Reproduce all the data exactly, without pictures.
Source material: Begin
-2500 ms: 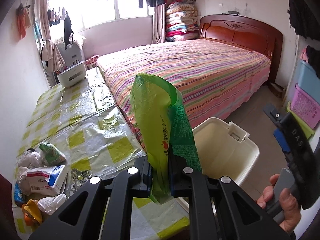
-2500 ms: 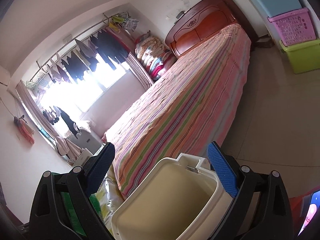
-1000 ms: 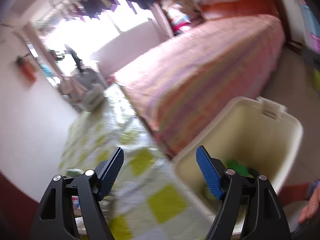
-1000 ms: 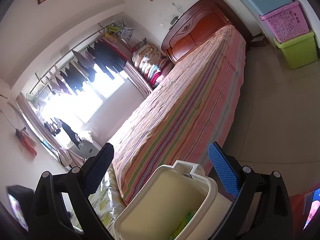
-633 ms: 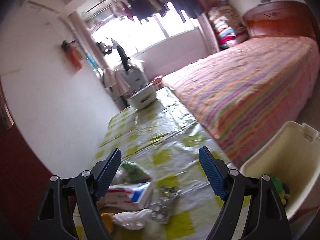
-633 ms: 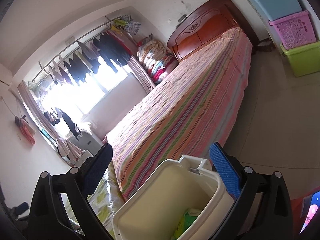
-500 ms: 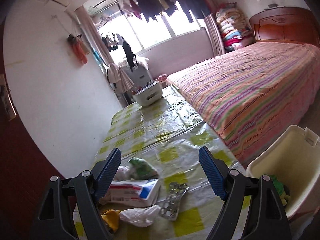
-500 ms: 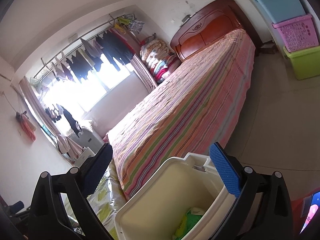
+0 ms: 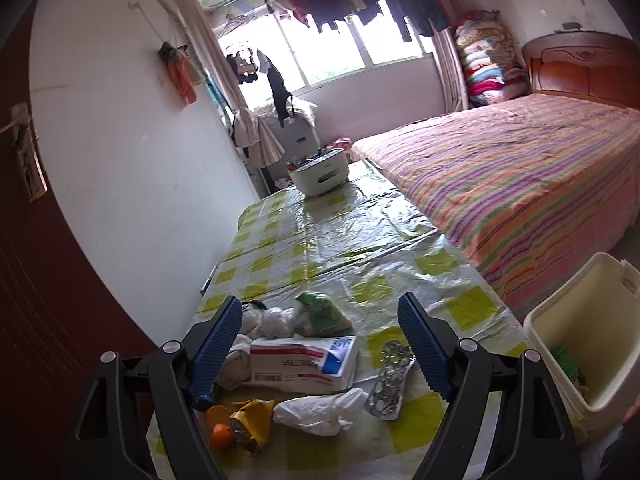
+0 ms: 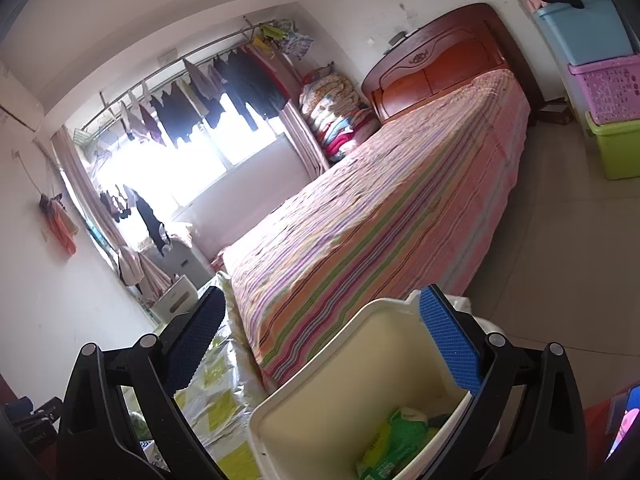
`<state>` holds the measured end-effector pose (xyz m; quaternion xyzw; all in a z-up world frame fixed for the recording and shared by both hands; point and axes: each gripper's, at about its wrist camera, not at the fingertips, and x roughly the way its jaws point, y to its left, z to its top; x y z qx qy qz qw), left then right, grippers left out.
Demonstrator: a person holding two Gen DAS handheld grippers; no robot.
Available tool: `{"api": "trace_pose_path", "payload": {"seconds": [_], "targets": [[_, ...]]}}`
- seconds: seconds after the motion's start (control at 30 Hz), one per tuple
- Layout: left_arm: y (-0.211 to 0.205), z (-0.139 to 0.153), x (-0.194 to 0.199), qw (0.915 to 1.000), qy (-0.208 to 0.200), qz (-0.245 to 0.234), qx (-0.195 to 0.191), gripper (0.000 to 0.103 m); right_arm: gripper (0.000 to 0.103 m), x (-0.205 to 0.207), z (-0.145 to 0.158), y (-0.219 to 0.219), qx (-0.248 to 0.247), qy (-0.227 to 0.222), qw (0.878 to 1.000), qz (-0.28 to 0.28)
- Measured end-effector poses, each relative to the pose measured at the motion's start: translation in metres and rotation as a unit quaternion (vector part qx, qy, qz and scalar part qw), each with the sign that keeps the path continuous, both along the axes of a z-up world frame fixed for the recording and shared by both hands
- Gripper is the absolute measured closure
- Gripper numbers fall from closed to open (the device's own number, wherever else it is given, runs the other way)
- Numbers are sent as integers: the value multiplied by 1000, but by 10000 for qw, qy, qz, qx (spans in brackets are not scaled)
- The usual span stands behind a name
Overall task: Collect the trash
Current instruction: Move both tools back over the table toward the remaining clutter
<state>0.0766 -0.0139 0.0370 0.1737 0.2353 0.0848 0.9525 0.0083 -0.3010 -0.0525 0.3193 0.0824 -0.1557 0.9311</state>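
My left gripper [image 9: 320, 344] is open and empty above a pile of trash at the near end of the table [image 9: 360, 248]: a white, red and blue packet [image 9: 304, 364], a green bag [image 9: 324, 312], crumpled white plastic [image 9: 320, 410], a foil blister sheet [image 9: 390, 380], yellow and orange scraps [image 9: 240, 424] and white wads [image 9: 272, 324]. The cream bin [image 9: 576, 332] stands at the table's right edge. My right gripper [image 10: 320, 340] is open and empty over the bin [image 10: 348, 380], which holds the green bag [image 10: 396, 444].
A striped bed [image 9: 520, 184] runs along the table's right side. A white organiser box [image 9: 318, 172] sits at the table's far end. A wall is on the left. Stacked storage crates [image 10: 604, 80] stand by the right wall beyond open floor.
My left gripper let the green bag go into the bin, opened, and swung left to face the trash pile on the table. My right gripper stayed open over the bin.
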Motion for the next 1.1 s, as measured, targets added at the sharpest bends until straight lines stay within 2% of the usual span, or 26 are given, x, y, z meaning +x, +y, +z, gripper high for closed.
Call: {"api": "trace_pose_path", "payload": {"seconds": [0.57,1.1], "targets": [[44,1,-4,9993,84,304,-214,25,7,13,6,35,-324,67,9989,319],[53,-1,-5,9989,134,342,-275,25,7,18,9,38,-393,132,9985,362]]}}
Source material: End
**Solved exercise:**
-2500 ms: 
-2500 ms: 
-1000 ms: 
-1000 ms: 
-633 ms: 
-633 ms: 
-500 ms: 
-500 ms: 
+0 ms: 
+0 ms: 
`<state>` holds the measured end-effector pose (xyz m; quaternion xyzw; all in a z-up world frame fixed for the recording and shared by both hands; point and axes: each gripper's, at about its wrist camera, not at the fingertips, and x roughly the way its jaws point, y to its left, z to its top; x y z qx qy qz qw), left then right, grippers left out.
Demonstrator: a person holding two Gen DAS handheld grippers; no robot.
Available tool: `{"api": "trace_pose_path", "payload": {"seconds": [_], "targets": [[_, ...]]}}`
- seconds: seconds after the motion's start (control at 30 Hz), one per tuple
- Layout: left_arm: y (-0.211 to 0.205), z (-0.139 to 0.153), x (-0.194 to 0.199), qw (0.915 to 1.000), qy (-0.208 to 0.200), qz (-0.245 to 0.234), qx (-0.195 to 0.191), gripper (0.000 to 0.103 m); right_arm: gripper (0.000 to 0.103 m), x (-0.205 to 0.207), z (-0.145 to 0.158), y (-0.219 to 0.219), qx (-0.248 to 0.247), qy (-0.227 to 0.222), qw (0.878 to 1.000), qz (-0.28 to 0.28)
- Measured end-effector poses, each relative to the pose measured at the motion's start: translation in metres and rotation as a unit quaternion (vector part qx, qy, qz and scalar part qw), each with the sign that keeps the path continuous, both along the axes of a z-up world frame fixed for the recording and shared by both hands
- Gripper is the absolute measured closure
- Gripper numbers fall from closed to open (the device's own number, wherever else it is given, runs the other way)
- Numbers are sent as integers: the value multiplied by 1000, but by 10000 for qw, qy, qz, qx (spans in brackets are not scaled)
- The usual span stands behind a name
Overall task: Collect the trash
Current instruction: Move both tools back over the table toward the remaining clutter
<state>0.0766 -0.0139 0.0370 0.1737 0.2353 0.0848 0.9525 0.0083 -0.3010 -0.0525 0.3193 0.0824 -0.1557 0.9311</state>
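My left gripper [image 9: 320, 344] is open and empty above a pile of trash at the near end of the table [image 9: 360, 248]: a white, red and blue packet [image 9: 304, 364], a green bag [image 9: 324, 312], crumpled white plastic [image 9: 320, 410], a foil blister sheet [image 9: 390, 380], yellow and orange scraps [image 9: 240, 424] and white wads [image 9: 272, 324]. The cream bin [image 9: 576, 332] stands at the table's right edge. My right gripper [image 10: 320, 340] is open and empty over the bin [image 10: 348, 380], which holds the green bag [image 10: 396, 444].
A striped bed [image 9: 520, 184] runs along the table's right side. A white organiser box [image 9: 318, 172] sits at the table's far end. A wall is on the left. Stacked storage crates [image 10: 604, 80] stand by the right wall beyond open floor.
My left gripper let the green bag go into the bin, opened, and swung left to face the trash pile on the table. My right gripper stayed open over the bin.
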Motion for the next 1.1 s, as measured, targets added at the sharpest bends until straight lines stay within 2% of the usual span, or 26 are given, x, y, z meaning +x, +y, +z, gripper high for closed.
Call: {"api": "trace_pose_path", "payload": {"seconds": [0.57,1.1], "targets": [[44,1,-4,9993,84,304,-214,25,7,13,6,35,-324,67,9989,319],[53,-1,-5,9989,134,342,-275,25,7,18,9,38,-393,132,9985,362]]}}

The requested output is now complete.